- **Work order**
Down to the last line, print the material below verbatim.

__________

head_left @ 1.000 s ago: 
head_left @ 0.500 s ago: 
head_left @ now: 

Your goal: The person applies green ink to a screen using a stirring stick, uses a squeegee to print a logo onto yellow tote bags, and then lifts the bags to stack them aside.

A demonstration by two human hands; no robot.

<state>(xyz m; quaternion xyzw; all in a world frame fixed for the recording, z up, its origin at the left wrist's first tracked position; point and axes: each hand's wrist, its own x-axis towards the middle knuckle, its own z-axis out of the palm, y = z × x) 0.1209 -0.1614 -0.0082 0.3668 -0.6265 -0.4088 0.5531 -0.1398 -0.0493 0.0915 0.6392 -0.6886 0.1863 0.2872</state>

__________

- **Problem solution**
head_left @ 1.000 s ago: 
head_left @ 0.500 s ago: 
head_left @ now: 

Your goal: The person applies green ink to a screen using a stirring stick, uses a squeegee to print a logo onto yellow tote bags, and then lifts the bags to stack them aside.

A demonstration by two human hands; no robot.

<state>(xyz m; quaternion xyzw; all in a world frame fixed for the recording, z up, its origin at the left wrist's first tracked position; point and axes: each hand's wrist, its own x-axis towards the middle knuckle, its own z-axis out of the palm, y = z × x) 0.1209 -0.1614 -0.0082 0.3668 -0.6265 -0.4088 0.5531 -0.1398 -0.0493 0.0915 0.6392 -0.6886 0.1863 0.2872</state>

The exercise requires no additional output.